* Task to carry out *
Find the line with "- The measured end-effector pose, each" in the entries below, then reproduce it and every line after it down to and including the line with "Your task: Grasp", exactly.

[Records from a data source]
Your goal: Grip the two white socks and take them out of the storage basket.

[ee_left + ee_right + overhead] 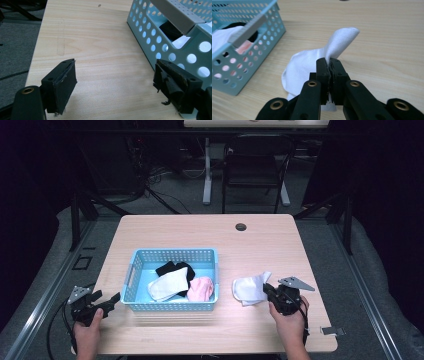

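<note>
Wooden table (200,227), dark room. Your right gripper (329,65) pinches the white sock (308,63) tight; basket (175,256) lies left, probably its destination. Left gripper (115,77) gapes empty.

A white sock (250,288) lay crumpled on the wooden table (200,232), right of a light blue perforated basket (172,256), with one end pulled upward. The basket sat left of centre and held a white sock (167,285), a black sock (176,268) and a pink one (201,289).
</note>
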The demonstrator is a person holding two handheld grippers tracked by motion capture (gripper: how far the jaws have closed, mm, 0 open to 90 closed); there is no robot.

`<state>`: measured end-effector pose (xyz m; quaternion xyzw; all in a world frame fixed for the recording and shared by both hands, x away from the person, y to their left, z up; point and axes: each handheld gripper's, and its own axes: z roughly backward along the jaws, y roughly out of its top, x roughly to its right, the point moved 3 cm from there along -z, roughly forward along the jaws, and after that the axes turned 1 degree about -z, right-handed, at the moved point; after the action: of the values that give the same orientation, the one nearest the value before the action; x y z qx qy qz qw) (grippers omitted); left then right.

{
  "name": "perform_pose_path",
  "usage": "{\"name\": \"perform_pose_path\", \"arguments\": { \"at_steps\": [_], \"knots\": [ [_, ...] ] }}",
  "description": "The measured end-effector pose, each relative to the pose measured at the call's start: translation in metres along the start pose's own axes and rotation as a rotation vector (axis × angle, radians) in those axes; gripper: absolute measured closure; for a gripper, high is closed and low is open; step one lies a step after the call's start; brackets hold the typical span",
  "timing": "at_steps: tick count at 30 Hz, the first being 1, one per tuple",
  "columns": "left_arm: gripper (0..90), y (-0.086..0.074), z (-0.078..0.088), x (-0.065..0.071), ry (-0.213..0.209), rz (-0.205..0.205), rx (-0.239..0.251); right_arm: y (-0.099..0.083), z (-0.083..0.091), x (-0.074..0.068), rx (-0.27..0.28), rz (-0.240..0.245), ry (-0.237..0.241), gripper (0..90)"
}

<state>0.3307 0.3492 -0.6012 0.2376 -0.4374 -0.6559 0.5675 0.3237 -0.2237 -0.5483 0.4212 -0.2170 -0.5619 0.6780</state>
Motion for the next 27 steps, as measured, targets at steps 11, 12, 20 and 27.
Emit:
{"name": "perform_pose_path", "arguments": {
  "at_steps": [11,12,20,27],
  "knots": [
    [18.3,0.000,0.000,0.000,0.001,0.002,0.004,-0.007,-0.007,0.015,-0.017,-0.087,-0.009,84.8],
    [18.3,0.000,0.000,0.000,0.001,0.003,0.003,-0.007,-0.006,0.015,-0.014,-0.083,-0.013,82.8],
    [18.3,0.000,0.000,0.000,0.001,0.002,0.003,-0.010,-0.009,0.014,0.040,-0.017,-0.057,47.6],
    [18.3,0.000,0.001,0.000,0.002,0.003,0.004,-0.009,-0.011,0.005,0.040,0.029,-0.042,43.5]
  ]
}}
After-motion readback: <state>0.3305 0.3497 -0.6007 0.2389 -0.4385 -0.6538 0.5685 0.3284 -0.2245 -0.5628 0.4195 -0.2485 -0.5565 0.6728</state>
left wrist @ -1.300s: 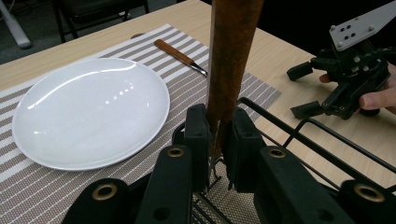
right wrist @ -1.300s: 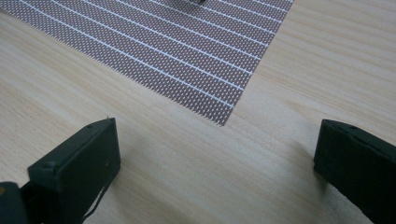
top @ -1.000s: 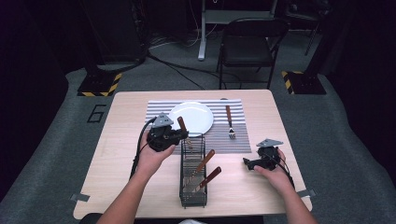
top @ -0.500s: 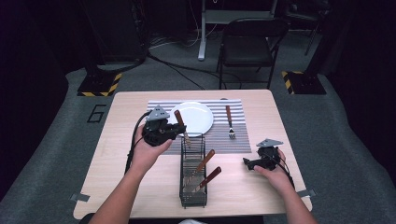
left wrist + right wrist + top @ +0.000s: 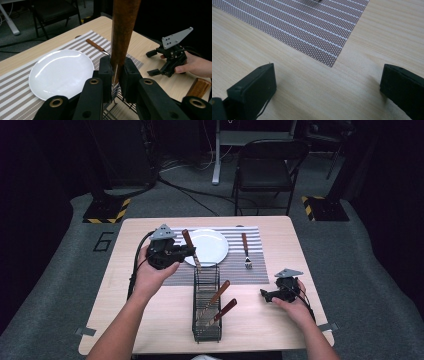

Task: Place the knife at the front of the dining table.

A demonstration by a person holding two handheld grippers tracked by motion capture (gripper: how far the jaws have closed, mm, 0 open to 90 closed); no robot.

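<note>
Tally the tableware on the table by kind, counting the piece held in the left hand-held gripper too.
Wooden-handled cutlery: 4 – one held, two in the caddy, one fork on the placemat
White plate: 1
Wire cutlery caddy: 1
Striped placemat: 1
Total: 7

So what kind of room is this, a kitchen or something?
More likely a recording studio or lab: the table stands among black drapes, with floor cables, a folding chair and hazard-striped stand bases.

Glossy white plate [image 5: 206, 246], woven striped placemat [image 5: 294, 25]
</note>
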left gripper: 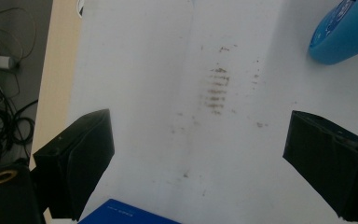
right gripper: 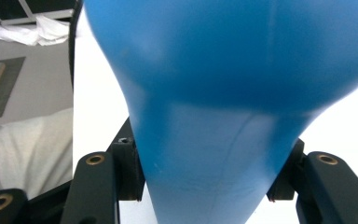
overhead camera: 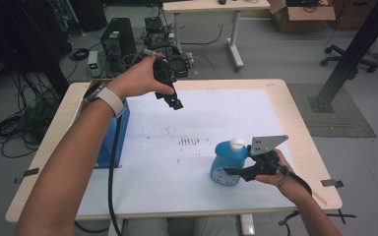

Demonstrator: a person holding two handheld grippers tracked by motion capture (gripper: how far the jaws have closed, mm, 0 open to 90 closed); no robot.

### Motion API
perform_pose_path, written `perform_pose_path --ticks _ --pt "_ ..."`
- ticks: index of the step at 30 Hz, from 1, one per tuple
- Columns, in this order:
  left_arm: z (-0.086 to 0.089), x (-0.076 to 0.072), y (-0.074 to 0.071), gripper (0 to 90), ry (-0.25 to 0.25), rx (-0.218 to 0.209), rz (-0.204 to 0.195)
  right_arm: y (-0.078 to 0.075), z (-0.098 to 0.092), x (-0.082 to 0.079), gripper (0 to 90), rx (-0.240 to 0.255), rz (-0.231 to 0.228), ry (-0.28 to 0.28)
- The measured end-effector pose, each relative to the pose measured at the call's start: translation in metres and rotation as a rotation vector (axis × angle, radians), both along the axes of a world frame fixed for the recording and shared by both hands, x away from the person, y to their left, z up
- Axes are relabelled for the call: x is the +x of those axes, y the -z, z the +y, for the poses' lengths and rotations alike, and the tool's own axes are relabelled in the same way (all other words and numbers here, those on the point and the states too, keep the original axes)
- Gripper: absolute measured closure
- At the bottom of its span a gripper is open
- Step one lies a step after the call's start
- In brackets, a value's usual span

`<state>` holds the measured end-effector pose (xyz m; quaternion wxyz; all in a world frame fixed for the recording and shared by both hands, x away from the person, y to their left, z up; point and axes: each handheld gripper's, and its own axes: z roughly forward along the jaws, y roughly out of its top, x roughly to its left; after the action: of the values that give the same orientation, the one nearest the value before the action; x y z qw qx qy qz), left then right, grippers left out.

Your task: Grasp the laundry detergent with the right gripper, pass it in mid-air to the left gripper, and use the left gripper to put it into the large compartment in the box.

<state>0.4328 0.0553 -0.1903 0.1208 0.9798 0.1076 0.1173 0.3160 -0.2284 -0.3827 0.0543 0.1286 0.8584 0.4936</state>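
Right gripper [overhead camera: 236,172] clamps my blue bottle [overhead camera: 226,164] at its narrow waist | left gripper [overhead camera: 170,96] hovers wide open, empty | risk: smooth taper slips, bottle tips onto table [overhead camera: 295,123]

A blue plastic bottle [overhead camera: 226,164] with a white cap [overhead camera: 236,144] stands upright on the white-covered worktop [overhead camera: 177,187]. Its narrow neck sits pinched between the 2 jaws of the right tongs [overhead camera: 241,172], both pressing its sides. It is well apart from the left tongs [overhead camera: 173,102], which are raised with jaws spread.
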Motion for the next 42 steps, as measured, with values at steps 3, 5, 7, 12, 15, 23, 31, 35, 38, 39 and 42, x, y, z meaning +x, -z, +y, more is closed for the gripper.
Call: perform_pose_path --ticks 3,5,7,12,15,23,31,35,38,39,42 --pt "0.000 -0.004 -0.002 8.9 0.009 -0.001 -0.006 -0.009 -0.001 0.000 44.4 0.009 -0.005 -0.004" --pt "0.000 -0.007 -0.004 8.9 0.015 -0.005 -0.011 -0.017 -0.002 0.000 44.4 0.005 -0.006 -0.010" --pt "0.001 -0.012 -0.006 8.9 0.025 -0.010 -0.016 -0.023 -0.002 0.000 44.4 0.000 -0.008 -0.021" --pt "0.001 -0.023 -0.012 8.8 0.046 -0.010 -0.018 -0.042 -0.001 0.000 44.4 -0.022 0.009 -0.055" --pt "0.001 -0.033 -0.017 8.7 0.065 -0.015 -0.025 -0.055 0.001 0.000 44.4 -0.047 0.014 -0.081" --pt "0.002 -0.054 -0.025 8.5 0.105 -0.015 -0.016 -0.085 0.007 -0.002 44.4 -0.067 -0.002 -0.134" --pt "0.003 -0.075 -0.035 7.5 0.141 -0.036 -0.010 -0.107 0.016 -0.003 44.4 -0.091 -0.012 -0.181" --pt "0.004 -0.084 -0.041 7.2 0.159 -0.068 0.008 -0.116 0.022 -0.003 44.4 -0.102 -0.011 -0.208" --pt "0.005 -0.089 -0.043 7.1 0.167 -0.070 0.012 -0.119 0.026 -0.003 44.4 -0.107 -0.008 -0.222" --pt "0.006 -0.093 -0.045 7.0 0.178 -0.068 0.023 -0.122 0.030 -0.003 44.4 -0.112 -0.010 -0.229" --pt "0.008 -0.100 -0.048 6.0 0.190 -0.113 0.058 -0.125 0.036 -0.002 44.4 -0.121 -0.016 -0.237"
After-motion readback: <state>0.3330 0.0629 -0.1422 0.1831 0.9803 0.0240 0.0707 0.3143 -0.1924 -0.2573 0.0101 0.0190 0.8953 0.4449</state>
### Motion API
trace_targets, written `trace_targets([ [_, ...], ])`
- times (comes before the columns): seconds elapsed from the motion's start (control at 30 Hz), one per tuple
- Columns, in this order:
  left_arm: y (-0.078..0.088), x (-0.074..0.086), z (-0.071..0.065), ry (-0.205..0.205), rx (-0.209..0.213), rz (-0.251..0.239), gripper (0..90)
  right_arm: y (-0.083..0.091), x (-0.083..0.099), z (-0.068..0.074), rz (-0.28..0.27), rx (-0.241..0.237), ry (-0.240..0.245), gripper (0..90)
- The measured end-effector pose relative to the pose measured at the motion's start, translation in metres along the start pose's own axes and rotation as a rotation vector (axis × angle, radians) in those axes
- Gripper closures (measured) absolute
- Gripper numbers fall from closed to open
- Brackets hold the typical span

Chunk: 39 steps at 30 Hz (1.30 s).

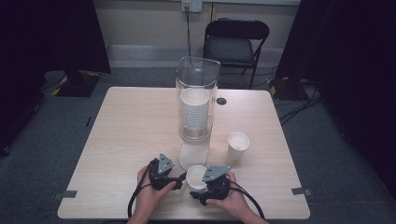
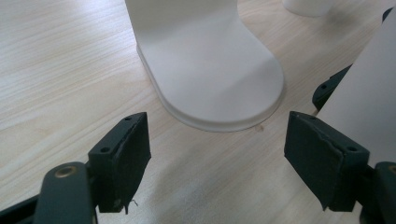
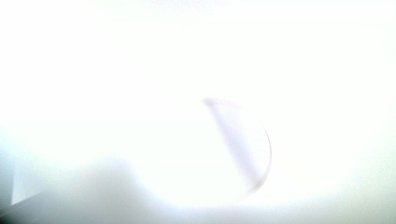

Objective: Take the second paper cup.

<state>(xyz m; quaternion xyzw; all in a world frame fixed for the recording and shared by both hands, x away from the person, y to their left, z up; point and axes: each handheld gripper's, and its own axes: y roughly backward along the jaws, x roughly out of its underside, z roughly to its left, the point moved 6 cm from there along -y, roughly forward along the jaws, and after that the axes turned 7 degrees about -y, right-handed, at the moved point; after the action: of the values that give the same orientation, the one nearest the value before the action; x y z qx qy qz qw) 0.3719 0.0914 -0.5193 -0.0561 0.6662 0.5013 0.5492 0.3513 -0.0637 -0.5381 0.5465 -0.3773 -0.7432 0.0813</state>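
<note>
The white paper cup (image 1: pixel 196 177) between both grippers should be steadied: the left gripper (image 1: pixel 178 182) jaws stand open, the right gripper (image 1: pixel 200 190) jaws' state cannot be told.

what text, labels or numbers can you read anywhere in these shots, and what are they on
None can be read. The cup dispenser, its white base, the stacked cups, the cup by the grippers and the other cup show no print. The wall outlet is too small to show any marking. The right gripper view is washed out white.
</note>
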Motion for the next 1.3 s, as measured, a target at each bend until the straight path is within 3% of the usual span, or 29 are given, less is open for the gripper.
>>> trace_targets([
  [0.13, 0.000, 0.003, 0.003, 0.025, -0.006, -0.002, 22.2, 0.007, 0.002, -0.002, 0.001, -0.008, -0.004, 21.0],
  [0.47, -0.001, 0.010, 0.008, 0.012, -0.004, 0.030, 22.0, 0.024, 0.011, -0.016, 0.021, -0.011, -0.054, 17.5],
  [0.77, -0.001, 0.019, 0.012, -0.011, 0.006, 0.083, 21.4, 0.039, 0.022, -0.021, 0.058, -0.012, -0.021, 22.1],
  [0.8, -0.003, 0.019, 0.011, 0.006, 0.007, 0.071, 21.3, 0.041, 0.024, -0.023, 0.061, -0.007, -0.026, 21.2],
  [0.9, -0.002, 0.022, 0.012, -0.016, 0.015, 0.090, 21.1, 0.049, 0.027, -0.029, 0.044, 0.003, -0.051, 19.6],
  [1.3, -0.005, 0.025, 0.010, 0.003, 0.037, 0.082, 20.1, 0.070, 0.032, -0.051, -0.014, 0.042, -0.126, 14.6],
])
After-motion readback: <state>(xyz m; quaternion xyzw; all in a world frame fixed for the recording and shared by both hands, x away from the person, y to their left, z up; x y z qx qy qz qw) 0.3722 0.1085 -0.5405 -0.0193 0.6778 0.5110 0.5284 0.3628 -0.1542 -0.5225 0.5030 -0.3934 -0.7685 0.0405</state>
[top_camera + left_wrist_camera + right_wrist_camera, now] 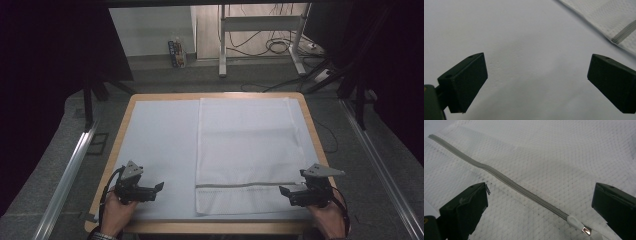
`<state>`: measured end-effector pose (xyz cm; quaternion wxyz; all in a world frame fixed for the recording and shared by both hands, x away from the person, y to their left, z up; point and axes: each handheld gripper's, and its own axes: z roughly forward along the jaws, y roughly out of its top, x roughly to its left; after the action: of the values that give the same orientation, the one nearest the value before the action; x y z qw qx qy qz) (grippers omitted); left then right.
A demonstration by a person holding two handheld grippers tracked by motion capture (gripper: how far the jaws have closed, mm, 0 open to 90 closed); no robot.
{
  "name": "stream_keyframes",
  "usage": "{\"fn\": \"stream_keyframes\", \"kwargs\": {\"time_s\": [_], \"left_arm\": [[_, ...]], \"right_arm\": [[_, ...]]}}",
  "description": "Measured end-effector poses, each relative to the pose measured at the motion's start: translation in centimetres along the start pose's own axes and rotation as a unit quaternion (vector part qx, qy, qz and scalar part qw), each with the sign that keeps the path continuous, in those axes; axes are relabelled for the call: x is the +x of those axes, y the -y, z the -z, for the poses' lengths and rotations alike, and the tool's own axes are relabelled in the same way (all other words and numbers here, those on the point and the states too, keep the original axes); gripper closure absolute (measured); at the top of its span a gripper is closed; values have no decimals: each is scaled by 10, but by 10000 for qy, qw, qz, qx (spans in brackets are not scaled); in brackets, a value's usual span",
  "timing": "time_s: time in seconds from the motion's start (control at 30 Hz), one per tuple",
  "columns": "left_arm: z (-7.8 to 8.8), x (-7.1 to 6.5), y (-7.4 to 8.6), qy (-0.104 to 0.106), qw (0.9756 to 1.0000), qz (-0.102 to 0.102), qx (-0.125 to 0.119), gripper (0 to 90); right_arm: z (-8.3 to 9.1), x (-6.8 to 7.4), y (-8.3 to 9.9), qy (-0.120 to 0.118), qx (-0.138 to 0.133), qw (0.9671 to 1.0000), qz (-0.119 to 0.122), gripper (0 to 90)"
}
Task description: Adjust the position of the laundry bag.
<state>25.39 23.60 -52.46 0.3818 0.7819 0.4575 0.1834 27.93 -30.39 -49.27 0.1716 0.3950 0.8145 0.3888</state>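
A white mesh laundry bag point(245, 150) lies flat on the tabletop point(125, 125), zipper point(506, 181) closed. Both tongs, left point(159, 189) and right point(283, 192), gape wide and empty. The approach seems in hand; next, the right tongs likely must pinch the zipper pull point(577, 223).

Looks like a lab or test room, not a home. Plain wooden table point(126, 118) under a white sheet point(160, 145), ringed by dark curtains point(45, 75). Grey carpet floor point(165, 80) strewn with loose cables point(275, 46), metal rails point(67, 175) alongside, a bare desk frame point(260, 30) against the far wall.
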Motion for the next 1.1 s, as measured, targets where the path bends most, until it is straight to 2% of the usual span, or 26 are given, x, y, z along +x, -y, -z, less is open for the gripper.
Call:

* Your response *
- The measured end-effector pose, each relative to the pose measured at the call's start: translation in metres and rotation as a rotation vector (axis × angle, radians), both along the axes of a world frame fixed for the recording and shared by both hands, x away from the person, y to their left, z up
- Axes are relabelled for the call: x is the +x of those axes, y the -z, z the +y, for the poses' lengths and rotations alike, and the tool's own axes are relabelled in the same way (all other words and numbers here, those on the point and the states too, keep the original axes)
- Gripper: absolute measured closure
- At the bottom of its span a gripper is open
- Step one lies a step after the call's start
- In brackets, a value's usual span

`<state>` holds the measured end-effector pose (xyz m; quaternion wxyz; all in a world frame fixed for the recording and shared by both hands, x away from the person, y to their left, z up; point and axes: each handheld gripper's, and its own axes: z roughly forward along the jaws, y roughly out of its top, x roughly to its left; after the action: of the values that give the same orientation, the one nearest the value before the action; x y z qw qx qy qz), left then right, grippers left out.

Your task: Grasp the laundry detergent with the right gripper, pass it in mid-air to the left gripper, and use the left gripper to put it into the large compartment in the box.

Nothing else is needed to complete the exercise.